What This Means for Your Design
When you use AI to help manage customers, it's not enough to know if the AI is technically good. You also need to check if the decisions the AI makes actually help the business and are fair to customers.
How to use in your project
- 1.Use this research to justify the importance of evaluating the outcomes of any AI or algorithmic system you propose in your design project.
- 2.Reference the identified research gap to highlight the novelty or importance of your own outcome-focused evaluation methods.
Add to My Project
Quick Cite
Paragraph starter
Research indicates a significant gap in evaluating the practical outcomes of AI implementations within customer lifecycle management. To ensure trustworthy and valuable AI, it is critical to assess not only model performance but also the resulting policy outcomes and their real-world impact on business objectives and user experience.
Source
Linköping electronic conference proceedings
Preliminary Results on the use of Artificial Intelligence for Managing Customer Life Cycles
journal · 2023
View sourceQuestions About This Research
- What does the research say about ai implementation in customer lifecycle management requires robust outcome evaluation?
- When designing AI-powered customer management systems, prioritize the evaluation of policy outcomes alongside model performance to ensure ethical, trustworthy, and valuable implementations. Evidence: Linköping electronic conference proceedings (2023).
- Why does "AI implementation in customer lifecycle management requires robust outcome evaluation." matter for design?

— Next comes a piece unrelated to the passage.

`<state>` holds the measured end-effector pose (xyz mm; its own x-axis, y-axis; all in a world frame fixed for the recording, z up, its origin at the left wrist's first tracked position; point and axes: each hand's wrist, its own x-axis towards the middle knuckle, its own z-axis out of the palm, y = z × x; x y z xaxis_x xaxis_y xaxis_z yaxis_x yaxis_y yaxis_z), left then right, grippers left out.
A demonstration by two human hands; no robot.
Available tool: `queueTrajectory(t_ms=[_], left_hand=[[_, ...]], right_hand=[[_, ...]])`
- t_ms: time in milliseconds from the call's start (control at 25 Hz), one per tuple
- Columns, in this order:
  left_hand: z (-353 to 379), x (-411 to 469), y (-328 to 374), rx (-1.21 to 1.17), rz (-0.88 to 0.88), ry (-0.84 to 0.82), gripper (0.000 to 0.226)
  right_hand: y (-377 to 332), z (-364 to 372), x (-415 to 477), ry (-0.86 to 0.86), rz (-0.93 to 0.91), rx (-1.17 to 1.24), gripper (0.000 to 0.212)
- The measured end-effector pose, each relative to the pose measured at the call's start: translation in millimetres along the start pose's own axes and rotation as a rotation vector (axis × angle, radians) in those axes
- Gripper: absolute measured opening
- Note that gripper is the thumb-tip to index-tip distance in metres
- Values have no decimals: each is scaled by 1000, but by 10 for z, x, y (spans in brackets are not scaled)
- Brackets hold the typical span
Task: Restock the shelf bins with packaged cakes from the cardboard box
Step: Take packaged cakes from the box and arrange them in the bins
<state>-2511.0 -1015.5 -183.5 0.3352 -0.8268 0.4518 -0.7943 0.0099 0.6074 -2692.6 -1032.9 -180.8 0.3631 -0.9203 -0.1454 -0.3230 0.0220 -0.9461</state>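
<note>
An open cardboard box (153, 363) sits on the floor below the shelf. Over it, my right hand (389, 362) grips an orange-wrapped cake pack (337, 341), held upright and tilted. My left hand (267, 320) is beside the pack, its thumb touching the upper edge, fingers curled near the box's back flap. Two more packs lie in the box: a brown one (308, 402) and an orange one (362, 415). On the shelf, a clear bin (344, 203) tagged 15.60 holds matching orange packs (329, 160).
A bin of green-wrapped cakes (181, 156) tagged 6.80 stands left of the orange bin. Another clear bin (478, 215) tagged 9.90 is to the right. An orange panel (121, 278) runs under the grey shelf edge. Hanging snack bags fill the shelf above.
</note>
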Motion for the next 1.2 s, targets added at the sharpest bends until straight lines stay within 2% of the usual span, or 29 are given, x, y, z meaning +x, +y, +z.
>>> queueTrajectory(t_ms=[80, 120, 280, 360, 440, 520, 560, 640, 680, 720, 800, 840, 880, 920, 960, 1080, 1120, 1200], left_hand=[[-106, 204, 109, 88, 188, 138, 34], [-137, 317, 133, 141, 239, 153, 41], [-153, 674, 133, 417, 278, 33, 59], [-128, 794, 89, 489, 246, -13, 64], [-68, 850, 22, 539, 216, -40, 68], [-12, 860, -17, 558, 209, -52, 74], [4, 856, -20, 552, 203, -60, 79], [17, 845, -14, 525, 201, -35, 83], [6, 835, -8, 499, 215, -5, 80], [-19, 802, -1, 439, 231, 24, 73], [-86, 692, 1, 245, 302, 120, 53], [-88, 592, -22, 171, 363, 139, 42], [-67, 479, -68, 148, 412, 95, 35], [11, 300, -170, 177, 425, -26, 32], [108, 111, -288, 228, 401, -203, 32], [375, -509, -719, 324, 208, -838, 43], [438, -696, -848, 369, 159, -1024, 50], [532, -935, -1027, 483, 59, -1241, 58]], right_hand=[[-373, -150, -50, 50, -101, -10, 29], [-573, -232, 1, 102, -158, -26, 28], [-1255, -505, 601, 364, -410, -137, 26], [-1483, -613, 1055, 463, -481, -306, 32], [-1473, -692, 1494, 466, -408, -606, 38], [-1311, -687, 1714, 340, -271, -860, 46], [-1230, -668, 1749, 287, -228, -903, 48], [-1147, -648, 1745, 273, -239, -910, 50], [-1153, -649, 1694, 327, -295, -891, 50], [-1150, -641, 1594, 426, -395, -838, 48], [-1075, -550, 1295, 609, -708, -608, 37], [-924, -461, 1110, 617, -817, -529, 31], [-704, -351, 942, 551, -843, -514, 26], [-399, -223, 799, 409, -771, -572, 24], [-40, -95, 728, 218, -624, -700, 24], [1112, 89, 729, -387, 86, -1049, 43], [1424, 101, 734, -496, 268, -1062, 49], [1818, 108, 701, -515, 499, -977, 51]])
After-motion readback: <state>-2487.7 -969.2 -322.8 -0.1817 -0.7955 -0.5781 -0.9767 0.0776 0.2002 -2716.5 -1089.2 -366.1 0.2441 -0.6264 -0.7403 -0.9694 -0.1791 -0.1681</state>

- Designers and engineers integrating AI into customer-facing systems must look beyond technical performance metrics. A comprehensive approach that assesses the real-world impact of AI-driven policies is crucial for delivering genuine value and building user trust.
- How can designers apply this research?
- When designing AI-powered customer management systems, prioritize the evaluation of policy outcomes alongside model performance to ensure ethical, trustworthy, and valuable implementations.
- What were the main findings?
- There is a significant research gap concerning the practical outcome evaluations of AI implementations in customer lifecycle management.. Evaluating AI in this context requires considering both model performance and policy outcomes to generate value.. Policy evaluation is a critical component of the AI pipeline for ensuring ethical and trustworthy AI.
- What research method was used?
- Literature Review with 31 articles (selected from 224 analyzed).
- How strong is the evidence?
- Evidence strength is rated Moderate effect, based on a 2023 journal from Linköping electronic conference proceedings.
- What should I do differently in my next project?
- When developing or implementing AI for customer segmentation, personalization, or retention, establish clear metrics for evaluating the success of the AI-driven policies in achieving business objectives and positive customer outcomes.
- What are the limitations?
- The study focused on a specific subset of literature, and the findings may not encompass all AI applications in customer lifecycle management.